- _Exercise requirements_
When you reach the line with "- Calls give" in the listing below, transcribe it and each line after it up to and including the line with "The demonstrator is", exactly and with nothing else.

- _Material for the task_

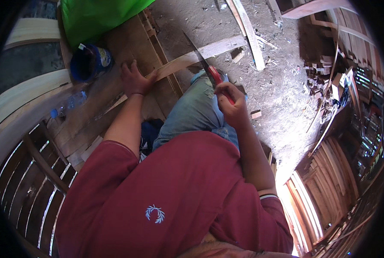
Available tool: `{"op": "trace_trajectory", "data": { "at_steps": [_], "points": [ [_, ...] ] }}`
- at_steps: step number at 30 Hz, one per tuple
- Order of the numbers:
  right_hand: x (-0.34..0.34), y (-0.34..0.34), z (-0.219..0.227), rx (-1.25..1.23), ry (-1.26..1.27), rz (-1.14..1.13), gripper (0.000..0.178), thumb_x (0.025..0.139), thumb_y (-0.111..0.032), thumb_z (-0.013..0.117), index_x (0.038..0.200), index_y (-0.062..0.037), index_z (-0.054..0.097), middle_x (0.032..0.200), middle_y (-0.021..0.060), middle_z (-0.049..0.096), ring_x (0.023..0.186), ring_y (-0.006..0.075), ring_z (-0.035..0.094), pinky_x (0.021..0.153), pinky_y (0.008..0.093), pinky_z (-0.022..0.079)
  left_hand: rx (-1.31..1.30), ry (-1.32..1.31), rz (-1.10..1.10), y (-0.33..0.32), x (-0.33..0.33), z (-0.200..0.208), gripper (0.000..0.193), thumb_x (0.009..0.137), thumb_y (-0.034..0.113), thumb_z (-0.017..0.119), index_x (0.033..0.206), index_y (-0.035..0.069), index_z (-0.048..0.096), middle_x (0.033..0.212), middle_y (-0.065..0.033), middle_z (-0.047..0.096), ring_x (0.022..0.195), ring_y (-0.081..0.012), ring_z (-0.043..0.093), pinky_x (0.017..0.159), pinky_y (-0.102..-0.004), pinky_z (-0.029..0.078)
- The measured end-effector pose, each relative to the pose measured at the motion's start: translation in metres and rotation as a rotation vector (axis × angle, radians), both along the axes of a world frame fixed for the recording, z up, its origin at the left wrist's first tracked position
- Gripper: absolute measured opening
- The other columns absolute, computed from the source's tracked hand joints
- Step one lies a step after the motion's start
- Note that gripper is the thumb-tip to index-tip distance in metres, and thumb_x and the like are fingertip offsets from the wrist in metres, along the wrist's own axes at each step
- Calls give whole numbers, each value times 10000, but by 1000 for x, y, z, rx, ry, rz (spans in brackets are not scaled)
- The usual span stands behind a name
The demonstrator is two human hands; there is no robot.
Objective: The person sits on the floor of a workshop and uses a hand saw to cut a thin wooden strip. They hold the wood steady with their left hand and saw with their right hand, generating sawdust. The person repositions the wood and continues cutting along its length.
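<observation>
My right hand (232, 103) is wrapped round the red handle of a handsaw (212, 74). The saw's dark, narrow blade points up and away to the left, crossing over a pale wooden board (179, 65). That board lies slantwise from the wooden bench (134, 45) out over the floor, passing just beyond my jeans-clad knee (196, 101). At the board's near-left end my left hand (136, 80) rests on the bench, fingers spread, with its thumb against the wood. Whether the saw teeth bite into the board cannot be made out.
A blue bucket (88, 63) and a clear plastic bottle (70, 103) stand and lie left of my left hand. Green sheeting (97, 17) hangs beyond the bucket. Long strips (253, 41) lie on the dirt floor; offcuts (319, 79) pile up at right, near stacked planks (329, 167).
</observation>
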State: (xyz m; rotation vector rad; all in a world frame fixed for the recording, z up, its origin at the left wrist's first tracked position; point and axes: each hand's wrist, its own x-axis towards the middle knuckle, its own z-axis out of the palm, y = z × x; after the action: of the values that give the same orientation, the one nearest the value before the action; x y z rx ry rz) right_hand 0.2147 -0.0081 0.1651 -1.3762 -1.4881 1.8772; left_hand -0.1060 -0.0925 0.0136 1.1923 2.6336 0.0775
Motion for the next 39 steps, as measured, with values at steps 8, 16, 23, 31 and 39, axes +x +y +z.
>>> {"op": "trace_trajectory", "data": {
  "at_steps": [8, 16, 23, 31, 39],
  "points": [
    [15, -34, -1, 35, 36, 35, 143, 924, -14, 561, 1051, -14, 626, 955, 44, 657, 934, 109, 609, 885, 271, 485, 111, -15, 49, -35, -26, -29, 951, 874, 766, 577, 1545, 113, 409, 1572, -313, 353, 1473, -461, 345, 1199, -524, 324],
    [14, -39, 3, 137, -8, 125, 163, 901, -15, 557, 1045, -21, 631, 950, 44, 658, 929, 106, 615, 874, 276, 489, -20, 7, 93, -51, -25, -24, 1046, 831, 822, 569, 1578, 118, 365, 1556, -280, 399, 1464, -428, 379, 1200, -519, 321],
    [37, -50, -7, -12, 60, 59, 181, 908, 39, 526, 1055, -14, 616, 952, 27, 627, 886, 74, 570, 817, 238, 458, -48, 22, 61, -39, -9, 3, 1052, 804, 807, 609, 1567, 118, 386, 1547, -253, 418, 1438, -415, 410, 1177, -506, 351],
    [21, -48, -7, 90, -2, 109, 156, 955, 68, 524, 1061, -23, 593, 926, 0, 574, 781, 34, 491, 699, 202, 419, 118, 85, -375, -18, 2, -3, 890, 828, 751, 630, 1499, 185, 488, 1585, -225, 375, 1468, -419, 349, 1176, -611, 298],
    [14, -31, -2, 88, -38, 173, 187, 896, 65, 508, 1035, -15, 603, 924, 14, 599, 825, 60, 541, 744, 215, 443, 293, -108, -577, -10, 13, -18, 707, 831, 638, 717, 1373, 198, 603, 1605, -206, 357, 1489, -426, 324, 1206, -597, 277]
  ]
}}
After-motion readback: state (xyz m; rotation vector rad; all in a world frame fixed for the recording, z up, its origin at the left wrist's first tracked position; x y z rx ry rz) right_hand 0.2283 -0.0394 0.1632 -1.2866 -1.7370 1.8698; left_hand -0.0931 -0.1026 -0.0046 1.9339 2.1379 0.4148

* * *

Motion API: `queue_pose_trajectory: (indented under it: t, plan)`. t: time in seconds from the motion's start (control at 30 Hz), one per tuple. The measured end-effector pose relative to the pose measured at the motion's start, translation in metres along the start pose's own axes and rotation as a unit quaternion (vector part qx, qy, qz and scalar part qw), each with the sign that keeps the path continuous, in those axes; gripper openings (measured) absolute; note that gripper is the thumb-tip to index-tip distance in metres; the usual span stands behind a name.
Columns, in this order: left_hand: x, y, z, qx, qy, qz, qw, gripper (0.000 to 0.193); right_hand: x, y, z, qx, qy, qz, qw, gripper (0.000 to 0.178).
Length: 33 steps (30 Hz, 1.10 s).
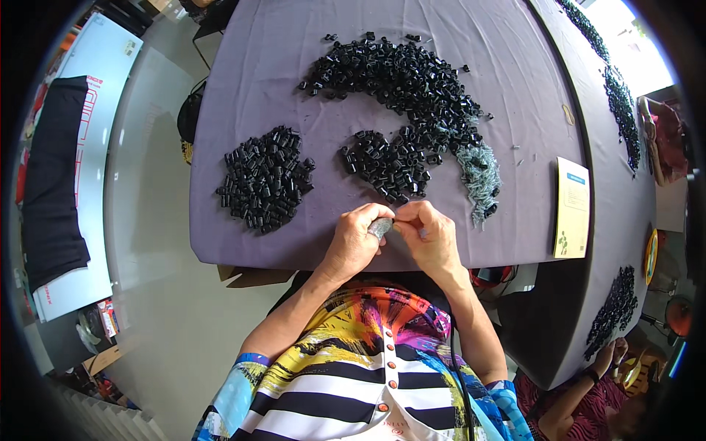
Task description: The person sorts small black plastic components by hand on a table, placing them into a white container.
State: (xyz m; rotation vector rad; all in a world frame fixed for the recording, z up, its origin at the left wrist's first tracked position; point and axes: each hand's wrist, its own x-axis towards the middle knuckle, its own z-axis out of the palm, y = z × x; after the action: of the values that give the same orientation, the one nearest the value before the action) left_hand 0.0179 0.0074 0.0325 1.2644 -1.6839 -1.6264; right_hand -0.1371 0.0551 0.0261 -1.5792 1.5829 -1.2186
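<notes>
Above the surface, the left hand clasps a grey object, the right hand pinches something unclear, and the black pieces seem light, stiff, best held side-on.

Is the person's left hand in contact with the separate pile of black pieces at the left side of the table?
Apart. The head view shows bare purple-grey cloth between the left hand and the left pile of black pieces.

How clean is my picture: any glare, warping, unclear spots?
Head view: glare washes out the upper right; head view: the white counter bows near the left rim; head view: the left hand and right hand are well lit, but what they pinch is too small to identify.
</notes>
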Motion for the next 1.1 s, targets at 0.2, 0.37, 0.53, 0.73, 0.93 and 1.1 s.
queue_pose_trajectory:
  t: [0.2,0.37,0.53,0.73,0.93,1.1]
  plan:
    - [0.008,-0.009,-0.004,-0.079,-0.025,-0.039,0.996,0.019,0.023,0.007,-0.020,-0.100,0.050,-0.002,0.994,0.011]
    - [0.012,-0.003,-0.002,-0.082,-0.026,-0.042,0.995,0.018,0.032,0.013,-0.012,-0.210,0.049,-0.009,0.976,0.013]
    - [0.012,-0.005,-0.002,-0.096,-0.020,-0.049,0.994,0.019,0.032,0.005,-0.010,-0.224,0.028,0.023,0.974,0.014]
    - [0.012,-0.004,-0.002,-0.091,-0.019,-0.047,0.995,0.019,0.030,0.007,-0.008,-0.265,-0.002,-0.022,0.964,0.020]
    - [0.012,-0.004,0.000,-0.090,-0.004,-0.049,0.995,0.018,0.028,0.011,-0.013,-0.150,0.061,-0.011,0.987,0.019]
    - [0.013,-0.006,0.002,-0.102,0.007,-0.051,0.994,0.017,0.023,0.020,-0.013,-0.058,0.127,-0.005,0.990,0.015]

- _Exercise response_
- Calls give whole numbers, each value times 10000, but by 1000 for x, y, z, rx, ry, rz (spans in brackets are not scaled)
- The usual span stands behind a name
The demonstrator is two human hands; there is no robot.

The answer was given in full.